Bertrand Bonello’s ‘Saint Laurent’ Is a Dreamy, Delirious Ode to a Troubled Iconoclast

Bertrand Bonello's 'Saint Laurent' Is a Dreamy, Delirious Ode to a Troubled Iconoclast

Rebellious French auteur Bertrand Bonello’s Yves Saint Laurent “biopic” is two-plus hours of a man sufferingly beautifully. For those cinephiles who go weak at the knees for tortured artists and decadents, “Saint Laurent” is movie heaven, starring marquee idol Gaspard Ulliel as the titular fashion-maker at his most gloriously debased. (There’s a million dollar bedroom shot you won’t want to miss.)

In his earlier “House of Pleasures,” Bonello confined his vision to the hothouse of a fin-de-siecle bordello; here, he paints his broadest vista yet, swan-diving, with postmodernist zeal, under the skin of an icon. The clothes are gorgeous, and so are the men, as played with twitchy charm by Ulliel, and an almost comically sexy, swarthy, mustachioed Louis Garrel as Jacques de Bascher, one of Saint Laurent’s many despairing lovers.

The film takes place in the late ’60s and early ’70s, when May ’68 was not yet in the cultural rearview mirror. Bonello seasons the film with surrealistic touches, including repeated images of coiled snakes that take on symbolic significance as Laurent hurtles down the road to hell. You know what that is paved with.

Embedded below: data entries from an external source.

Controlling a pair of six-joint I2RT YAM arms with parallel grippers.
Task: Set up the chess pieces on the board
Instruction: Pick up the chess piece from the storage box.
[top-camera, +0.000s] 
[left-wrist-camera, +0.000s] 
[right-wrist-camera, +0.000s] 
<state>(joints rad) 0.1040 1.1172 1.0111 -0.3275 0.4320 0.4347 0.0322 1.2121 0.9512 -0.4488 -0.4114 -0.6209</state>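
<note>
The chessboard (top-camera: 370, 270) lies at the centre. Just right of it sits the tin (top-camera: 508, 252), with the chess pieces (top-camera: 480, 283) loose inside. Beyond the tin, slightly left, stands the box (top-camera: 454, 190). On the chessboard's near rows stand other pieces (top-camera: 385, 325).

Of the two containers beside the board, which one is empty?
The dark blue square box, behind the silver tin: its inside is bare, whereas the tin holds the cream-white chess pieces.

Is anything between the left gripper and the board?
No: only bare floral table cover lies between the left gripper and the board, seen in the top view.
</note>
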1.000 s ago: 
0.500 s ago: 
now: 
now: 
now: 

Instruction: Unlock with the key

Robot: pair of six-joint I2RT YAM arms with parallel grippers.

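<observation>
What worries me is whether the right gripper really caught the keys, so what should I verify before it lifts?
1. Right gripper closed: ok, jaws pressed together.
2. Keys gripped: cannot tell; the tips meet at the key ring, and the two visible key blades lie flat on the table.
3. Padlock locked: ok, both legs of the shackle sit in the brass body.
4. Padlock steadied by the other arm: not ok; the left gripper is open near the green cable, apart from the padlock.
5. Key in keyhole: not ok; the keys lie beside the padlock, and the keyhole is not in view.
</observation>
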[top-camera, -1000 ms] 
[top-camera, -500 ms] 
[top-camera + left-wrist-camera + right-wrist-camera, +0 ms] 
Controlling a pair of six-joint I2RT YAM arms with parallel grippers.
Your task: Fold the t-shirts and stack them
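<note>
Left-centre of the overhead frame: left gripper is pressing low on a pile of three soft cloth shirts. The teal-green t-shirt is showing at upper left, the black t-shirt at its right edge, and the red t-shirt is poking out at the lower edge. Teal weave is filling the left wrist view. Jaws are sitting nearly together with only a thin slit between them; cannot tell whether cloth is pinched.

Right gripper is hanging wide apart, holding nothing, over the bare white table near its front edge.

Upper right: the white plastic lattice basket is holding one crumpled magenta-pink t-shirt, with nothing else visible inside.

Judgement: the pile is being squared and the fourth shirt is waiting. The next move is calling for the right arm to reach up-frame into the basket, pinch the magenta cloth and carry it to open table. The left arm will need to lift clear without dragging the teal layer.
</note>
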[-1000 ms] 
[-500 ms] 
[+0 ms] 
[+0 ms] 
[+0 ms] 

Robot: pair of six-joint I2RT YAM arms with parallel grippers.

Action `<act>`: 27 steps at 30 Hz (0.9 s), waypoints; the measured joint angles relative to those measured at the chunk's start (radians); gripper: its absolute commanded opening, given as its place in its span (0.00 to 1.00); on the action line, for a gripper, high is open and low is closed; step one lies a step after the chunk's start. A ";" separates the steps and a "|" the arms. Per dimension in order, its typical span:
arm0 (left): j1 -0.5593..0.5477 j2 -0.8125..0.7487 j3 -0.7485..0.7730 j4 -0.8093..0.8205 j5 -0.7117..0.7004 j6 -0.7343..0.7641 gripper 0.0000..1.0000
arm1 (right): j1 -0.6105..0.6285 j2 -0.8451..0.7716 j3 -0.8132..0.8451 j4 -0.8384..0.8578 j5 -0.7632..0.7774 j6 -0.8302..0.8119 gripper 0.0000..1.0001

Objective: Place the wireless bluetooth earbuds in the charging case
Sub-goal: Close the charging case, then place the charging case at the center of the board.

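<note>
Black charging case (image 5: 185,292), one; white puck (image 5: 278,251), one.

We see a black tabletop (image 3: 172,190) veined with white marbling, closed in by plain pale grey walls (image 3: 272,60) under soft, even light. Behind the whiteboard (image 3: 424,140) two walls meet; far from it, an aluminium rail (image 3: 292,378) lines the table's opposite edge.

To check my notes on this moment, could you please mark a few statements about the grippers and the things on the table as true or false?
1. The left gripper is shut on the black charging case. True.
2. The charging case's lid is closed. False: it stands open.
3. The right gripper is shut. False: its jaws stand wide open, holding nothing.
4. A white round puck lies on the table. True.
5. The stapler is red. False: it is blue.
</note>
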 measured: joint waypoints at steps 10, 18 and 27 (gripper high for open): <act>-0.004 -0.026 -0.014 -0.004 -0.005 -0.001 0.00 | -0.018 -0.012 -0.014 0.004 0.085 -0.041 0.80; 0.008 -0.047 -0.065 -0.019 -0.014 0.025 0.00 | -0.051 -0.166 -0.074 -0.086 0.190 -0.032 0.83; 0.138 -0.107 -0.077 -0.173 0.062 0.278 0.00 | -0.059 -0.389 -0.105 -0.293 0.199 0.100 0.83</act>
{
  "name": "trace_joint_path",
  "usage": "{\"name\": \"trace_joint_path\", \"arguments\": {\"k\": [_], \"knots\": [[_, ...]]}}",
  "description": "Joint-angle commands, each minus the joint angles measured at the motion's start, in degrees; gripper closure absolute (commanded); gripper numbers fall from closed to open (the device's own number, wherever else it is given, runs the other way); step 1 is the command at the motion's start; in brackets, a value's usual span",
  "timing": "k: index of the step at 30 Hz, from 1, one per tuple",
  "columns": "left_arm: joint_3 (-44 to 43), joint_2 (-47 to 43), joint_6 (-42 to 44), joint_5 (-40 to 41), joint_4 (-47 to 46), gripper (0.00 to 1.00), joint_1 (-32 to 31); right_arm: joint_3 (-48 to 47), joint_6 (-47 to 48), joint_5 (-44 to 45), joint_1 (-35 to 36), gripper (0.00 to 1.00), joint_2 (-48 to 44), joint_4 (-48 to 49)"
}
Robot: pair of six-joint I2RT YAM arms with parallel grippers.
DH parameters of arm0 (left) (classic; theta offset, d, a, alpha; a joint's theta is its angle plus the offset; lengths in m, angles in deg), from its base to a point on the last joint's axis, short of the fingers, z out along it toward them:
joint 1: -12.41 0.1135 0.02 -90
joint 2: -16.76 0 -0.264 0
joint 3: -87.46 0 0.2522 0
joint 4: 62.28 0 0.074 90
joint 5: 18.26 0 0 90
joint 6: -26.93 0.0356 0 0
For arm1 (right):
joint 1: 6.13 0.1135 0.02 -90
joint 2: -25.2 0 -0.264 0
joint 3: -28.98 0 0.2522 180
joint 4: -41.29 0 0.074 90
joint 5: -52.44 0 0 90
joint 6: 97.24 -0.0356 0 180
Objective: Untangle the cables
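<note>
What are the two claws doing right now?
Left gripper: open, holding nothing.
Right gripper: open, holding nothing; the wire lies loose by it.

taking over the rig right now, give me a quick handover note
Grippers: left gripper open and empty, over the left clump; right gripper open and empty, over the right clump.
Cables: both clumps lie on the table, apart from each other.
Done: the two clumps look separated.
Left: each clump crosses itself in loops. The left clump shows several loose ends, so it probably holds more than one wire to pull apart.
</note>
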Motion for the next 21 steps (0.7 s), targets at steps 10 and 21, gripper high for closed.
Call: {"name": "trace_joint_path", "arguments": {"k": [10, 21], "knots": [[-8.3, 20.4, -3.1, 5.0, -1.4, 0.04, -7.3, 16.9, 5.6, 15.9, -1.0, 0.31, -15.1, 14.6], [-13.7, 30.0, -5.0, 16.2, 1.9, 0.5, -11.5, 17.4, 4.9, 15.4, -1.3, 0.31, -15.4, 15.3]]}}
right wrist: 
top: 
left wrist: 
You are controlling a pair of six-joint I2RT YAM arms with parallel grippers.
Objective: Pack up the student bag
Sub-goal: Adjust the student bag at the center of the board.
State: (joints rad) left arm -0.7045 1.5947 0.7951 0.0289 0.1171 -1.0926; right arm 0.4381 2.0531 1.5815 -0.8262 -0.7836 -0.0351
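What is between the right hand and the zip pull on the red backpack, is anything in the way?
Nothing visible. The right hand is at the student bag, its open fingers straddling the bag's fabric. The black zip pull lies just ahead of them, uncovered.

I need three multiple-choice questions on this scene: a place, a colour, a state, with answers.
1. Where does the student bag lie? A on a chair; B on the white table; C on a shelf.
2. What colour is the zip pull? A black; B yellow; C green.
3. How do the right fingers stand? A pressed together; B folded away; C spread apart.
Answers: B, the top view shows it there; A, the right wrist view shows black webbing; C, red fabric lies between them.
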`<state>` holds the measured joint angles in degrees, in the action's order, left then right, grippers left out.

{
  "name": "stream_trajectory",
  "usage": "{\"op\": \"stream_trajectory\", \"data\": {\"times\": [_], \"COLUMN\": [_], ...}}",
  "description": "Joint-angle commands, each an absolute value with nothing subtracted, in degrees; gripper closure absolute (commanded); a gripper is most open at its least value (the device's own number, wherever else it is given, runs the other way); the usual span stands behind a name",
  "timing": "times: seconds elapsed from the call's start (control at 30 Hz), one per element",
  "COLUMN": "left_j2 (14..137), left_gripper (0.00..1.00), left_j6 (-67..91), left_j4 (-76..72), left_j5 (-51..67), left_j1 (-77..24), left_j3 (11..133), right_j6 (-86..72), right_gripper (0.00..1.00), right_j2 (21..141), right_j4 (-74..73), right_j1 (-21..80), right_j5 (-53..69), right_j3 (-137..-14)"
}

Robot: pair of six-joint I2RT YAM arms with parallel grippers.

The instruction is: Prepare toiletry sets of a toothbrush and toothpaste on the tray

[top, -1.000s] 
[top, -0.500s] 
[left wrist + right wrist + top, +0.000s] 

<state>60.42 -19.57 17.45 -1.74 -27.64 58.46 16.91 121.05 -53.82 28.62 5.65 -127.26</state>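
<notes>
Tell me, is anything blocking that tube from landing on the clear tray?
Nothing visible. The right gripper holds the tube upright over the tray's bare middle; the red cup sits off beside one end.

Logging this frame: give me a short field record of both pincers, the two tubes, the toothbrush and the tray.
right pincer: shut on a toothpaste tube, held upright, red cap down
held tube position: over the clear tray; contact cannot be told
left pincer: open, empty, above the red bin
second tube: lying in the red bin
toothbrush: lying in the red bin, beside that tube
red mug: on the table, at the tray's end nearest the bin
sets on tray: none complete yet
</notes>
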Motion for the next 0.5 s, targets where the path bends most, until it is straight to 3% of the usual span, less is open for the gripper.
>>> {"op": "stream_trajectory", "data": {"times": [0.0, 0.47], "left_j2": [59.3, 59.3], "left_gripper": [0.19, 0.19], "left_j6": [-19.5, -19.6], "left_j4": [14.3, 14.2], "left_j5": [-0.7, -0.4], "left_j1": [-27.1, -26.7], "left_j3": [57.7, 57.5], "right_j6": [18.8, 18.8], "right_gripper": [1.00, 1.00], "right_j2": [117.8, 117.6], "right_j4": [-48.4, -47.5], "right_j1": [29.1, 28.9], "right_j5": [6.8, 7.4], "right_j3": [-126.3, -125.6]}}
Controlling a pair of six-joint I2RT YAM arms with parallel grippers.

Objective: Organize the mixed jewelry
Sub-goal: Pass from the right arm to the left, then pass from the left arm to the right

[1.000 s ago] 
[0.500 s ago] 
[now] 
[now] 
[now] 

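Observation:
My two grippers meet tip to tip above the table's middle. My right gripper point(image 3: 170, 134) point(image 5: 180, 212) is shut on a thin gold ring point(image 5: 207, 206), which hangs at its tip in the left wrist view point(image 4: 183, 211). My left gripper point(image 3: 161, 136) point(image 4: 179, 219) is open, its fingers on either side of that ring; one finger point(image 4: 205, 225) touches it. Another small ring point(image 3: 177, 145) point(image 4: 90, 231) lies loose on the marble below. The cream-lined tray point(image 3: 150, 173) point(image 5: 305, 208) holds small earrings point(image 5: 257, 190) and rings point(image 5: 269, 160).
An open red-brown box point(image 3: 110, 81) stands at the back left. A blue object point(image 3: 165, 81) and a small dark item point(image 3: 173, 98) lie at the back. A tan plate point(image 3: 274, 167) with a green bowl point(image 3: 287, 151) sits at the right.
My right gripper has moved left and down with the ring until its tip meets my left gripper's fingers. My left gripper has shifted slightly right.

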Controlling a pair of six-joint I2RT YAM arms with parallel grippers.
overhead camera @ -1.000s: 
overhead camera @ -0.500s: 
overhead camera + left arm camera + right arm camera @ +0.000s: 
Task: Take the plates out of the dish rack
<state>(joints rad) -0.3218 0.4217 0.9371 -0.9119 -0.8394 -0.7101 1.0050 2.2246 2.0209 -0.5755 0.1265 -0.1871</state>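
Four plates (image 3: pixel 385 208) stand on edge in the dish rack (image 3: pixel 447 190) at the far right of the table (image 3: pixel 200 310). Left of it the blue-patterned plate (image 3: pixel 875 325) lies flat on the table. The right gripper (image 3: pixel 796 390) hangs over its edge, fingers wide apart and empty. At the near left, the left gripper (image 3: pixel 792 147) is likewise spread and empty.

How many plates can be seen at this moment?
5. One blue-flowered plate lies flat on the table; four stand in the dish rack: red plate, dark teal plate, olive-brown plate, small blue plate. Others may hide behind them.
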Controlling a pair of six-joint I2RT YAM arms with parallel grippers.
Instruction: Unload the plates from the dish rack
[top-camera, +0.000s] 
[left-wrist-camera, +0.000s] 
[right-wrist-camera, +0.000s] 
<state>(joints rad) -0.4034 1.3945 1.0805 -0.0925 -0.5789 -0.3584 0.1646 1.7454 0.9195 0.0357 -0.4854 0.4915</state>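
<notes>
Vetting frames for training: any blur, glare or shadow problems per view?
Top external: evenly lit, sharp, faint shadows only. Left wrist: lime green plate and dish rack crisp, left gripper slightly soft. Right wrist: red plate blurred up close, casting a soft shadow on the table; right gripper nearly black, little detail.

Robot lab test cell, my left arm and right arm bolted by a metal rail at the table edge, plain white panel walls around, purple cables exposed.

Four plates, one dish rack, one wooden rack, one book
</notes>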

Though at times unruly and undisciplined, falling apart at the seams in its final hour that time-jumps to future YSL as played by Helmut Berger, “Saint Laurent” is like an alternate, decadent gay ’70s Scorsese picture, with a flurry of terrific scenes— including a doped-up dance between the fading, bleary-eyed lovers who’ve lost each other to drugs—that simply gut you.

“Saint Laurent” opens May 8 from Sony Pictures Classics.